__PROBLEM DETAILS__
As the answer, return precisely the lines from the one containing "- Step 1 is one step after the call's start" to the final line of the material below, inclusive, and omit every picture.

__SUPPLIED MATERIAL__
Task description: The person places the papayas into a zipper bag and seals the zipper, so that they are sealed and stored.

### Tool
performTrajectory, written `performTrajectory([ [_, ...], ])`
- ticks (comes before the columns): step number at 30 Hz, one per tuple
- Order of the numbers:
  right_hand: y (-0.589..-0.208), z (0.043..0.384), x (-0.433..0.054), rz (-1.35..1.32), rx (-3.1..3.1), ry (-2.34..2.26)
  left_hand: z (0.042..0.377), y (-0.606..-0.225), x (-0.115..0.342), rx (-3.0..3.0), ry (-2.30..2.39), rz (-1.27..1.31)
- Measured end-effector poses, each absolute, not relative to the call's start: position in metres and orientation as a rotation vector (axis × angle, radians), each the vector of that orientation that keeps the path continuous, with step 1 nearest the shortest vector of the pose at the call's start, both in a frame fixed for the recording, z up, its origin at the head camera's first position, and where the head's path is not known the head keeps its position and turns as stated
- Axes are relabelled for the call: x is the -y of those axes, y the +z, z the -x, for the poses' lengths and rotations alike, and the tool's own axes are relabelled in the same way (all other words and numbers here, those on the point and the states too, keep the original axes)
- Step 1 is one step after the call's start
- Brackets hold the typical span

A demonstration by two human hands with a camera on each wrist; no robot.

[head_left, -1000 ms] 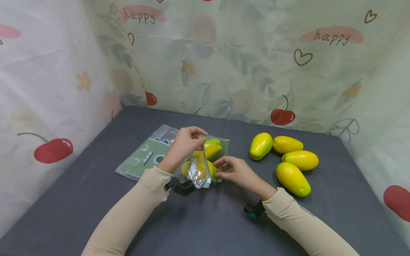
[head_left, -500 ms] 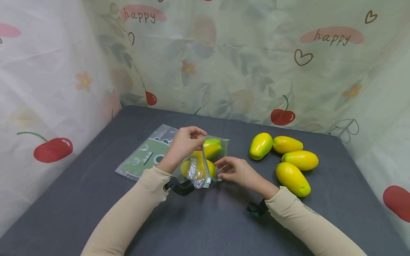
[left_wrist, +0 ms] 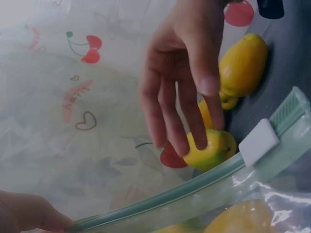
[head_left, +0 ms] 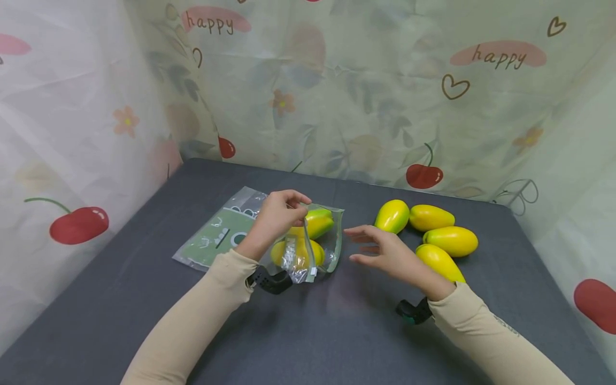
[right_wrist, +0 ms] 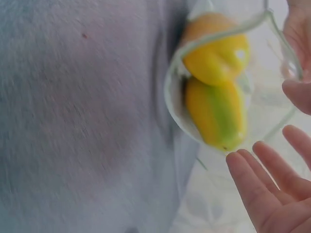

__OUTPUT FOR THIS TASK__
- Step 1 is one step after the call's start
- Brackets hold the typical span

A demonstration by two human hands with a camera on each wrist; no robot.

[head_left, -1000 ms] 
[head_left, -500 ms] 
[left_wrist, +0 ms] 
[head_left, +0 ms] 
[right_wrist, +0 ms] 

This output contains the complete answer.